__What to work on__: Please transcribe the listing below in full, exactly as written, leaving out its pictures.

__Supplied material__:

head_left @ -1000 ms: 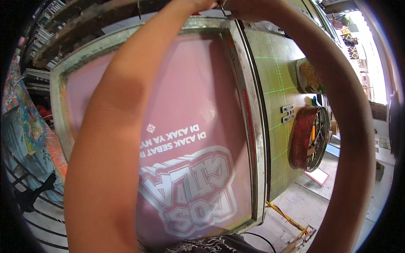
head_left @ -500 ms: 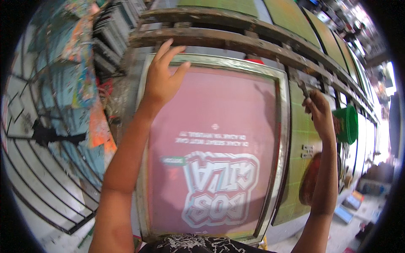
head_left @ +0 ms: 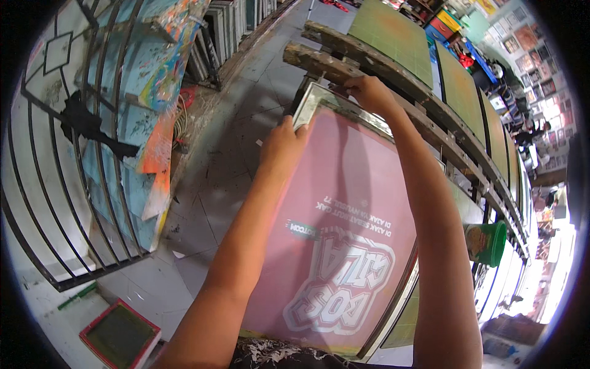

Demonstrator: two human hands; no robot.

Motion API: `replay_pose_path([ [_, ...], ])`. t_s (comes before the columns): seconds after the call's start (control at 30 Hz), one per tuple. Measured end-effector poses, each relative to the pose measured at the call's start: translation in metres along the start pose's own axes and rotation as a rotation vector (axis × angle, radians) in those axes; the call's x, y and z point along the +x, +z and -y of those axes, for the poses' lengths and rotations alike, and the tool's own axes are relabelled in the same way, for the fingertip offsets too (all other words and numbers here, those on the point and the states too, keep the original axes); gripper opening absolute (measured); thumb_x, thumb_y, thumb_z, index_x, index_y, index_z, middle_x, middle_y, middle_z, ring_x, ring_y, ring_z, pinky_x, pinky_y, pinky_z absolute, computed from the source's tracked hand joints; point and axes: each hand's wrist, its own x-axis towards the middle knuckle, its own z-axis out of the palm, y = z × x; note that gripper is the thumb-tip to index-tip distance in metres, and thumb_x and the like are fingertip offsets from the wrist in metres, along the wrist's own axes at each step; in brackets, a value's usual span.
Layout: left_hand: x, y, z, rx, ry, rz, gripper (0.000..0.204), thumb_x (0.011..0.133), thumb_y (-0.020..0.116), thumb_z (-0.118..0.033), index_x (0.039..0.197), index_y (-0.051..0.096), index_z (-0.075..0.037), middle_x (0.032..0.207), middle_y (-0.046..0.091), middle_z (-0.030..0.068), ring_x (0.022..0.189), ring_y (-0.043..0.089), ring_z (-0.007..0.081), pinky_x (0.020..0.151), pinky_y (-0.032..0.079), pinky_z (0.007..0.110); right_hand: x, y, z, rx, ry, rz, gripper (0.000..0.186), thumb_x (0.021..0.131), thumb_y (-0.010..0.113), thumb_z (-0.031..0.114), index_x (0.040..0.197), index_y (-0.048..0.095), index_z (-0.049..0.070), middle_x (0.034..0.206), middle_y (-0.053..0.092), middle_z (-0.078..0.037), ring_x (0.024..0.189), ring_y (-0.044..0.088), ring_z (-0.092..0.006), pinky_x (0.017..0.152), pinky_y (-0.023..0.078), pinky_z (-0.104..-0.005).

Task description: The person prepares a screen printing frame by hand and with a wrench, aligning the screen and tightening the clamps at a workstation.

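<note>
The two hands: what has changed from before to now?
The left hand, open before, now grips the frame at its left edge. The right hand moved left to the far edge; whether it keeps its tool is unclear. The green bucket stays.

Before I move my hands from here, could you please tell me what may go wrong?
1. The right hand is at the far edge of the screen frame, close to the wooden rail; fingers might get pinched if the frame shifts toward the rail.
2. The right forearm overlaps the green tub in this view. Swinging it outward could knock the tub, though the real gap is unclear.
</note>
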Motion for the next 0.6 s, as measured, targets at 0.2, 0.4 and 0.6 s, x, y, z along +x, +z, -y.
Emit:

__Output for this exercise__:
head_left @ -1000 ms: 
head_left @ -500 ms: 
head_left @ +0 ms: 

Demonstrator: two human hands; no robot.

Motion API: `replay_pose_path([ [_, ...], ])`. t_s (comes before the columns): seconds after the call's start (control at 30 Hz), one per tuple. Measured end-effector poses, each relative to the pose measured at the call's start: translation in metres along the start pose's own axes and rotation as a rotation vector (axis × angle, radians) in those axes; the call's x, y and z point along the +x, +z and -y of those axes, for the poses' lengths and rotations alike, and the tool's own axes are relabelled in the same way, for the fingertip offsets too (all other words and numbers here, those on the point and the states too, keep the original axes); gripper opening absolute (measured); thumb_x, thumb_y, thumb_z, index_x, index_y, index_z, middle_x, middle_y, middle_z, ring_x, ring_y, ring_z, pinky_x, pinky_y, pinky_z absolute, computed from the source's tracked hand joints; point and axes: each hand's wrist, its own x-axis towards the middle knuckle, its own z-axis out of the palm, y = z × x; note that gripper is the thumb-tip to index-tip distance in metres, and thumb_x and the like are fingertip offsets from the wrist in metres, along the wrist's own axes at each step; in brackets, a value's usual span.
Layout: left_hand: x, y, z, rx, ry, rz, gripper (0.000..0.204), thumb_x (0.011..0.133), thumb_y (-0.020..0.116), thumb_z (-0.118..0.033), index_x (0.039..0.197), index_y (-0.051..0.096), index_z (-0.075..0.037), middle_x (0.032..0.207), middle_y (-0.046..0.091), middle_z (-0.030..0.068), ring_x (0.022..0.189), ring_y (-0.043..0.089), ring_z (-0.007..0.081), pinky_x (0.020..0.151), pinky_y (-0.032..0.079), pinky_z (0.007..0.110); right_hand: x, y, z, rx, ry, rz, gripper (0.000..0.186), thumb_x (0.021..0.131), thumb_y (-0.010..0.113), thumb_z (-0.031..0.114), index_x (0.040..0.197), index_y (-0.048..0.095), index_z (-0.049..0.070), middle_x (0.034..0.206), middle_y (-0.053..0.092), middle_z (-0.078..0.037), ring_x (0.024..0.189), ring_y (-0.044..0.088), ring_z (-0.092..0.006), pinky_x (0.017..0.152), pinky_y (-0.023..0.078), pinky_z (-0.104..-0.005).

Task description: The person prepares a screen printing frame by hand and with a wrench, aligning the screen and tightening the clamps at a workstation.

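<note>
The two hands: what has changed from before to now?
The left hand, open before, now grips the frame at its left edge. The right hand moved left to the far edge; whether it keeps its tool is unclear. The green bucket stays.

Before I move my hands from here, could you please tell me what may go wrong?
1. The right hand is at the far edge of the screen frame, close to the wooden rail; fingers might get pinched if the frame shifts toward the rail.
2. The right forearm overlaps the green tub in this view. Swinging it outward could knock the tub, though the real gap is unclear.
</note>
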Motion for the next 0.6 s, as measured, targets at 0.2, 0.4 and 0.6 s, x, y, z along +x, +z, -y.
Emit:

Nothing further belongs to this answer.